YOUR INSTRUCTIONS — Reproduce the records exactly, beginning with their first line and ending with the line that contains "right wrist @", and output nothing more.

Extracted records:
____

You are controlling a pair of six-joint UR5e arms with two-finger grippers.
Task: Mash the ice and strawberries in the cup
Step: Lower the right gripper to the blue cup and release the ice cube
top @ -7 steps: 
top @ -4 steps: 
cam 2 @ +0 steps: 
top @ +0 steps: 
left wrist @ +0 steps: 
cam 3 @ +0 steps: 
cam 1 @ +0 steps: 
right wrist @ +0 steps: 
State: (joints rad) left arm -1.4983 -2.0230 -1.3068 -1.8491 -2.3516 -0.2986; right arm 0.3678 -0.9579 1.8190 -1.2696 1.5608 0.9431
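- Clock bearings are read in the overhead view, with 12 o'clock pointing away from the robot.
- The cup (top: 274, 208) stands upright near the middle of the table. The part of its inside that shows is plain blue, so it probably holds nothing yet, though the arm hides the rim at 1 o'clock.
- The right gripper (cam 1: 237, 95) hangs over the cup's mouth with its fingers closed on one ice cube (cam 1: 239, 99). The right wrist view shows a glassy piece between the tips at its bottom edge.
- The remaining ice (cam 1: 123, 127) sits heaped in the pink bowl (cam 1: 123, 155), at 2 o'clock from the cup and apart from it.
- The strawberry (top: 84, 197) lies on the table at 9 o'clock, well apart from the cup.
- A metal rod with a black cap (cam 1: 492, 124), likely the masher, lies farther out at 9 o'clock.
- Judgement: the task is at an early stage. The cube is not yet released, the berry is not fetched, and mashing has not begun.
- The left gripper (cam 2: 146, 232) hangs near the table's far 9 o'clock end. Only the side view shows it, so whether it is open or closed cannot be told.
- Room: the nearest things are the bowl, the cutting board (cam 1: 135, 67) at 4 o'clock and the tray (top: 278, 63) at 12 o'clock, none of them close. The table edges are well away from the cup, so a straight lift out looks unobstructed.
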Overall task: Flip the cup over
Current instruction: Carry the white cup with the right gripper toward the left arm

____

ANSWER TO THIS EXERCISE —
You are controlling a pair of six-joint UR5e arms with two-finger grippers.
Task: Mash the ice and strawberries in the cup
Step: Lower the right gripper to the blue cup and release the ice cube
top @ -7 steps: 
top @ -4 steps: 
cam 2 @ +0 steps: 
top @ +0 steps: 
left wrist @ +0 steps: 
cam 3 @ +0 steps: 
cam 1 @ +0 steps: 
right wrist @ +0 steps: 

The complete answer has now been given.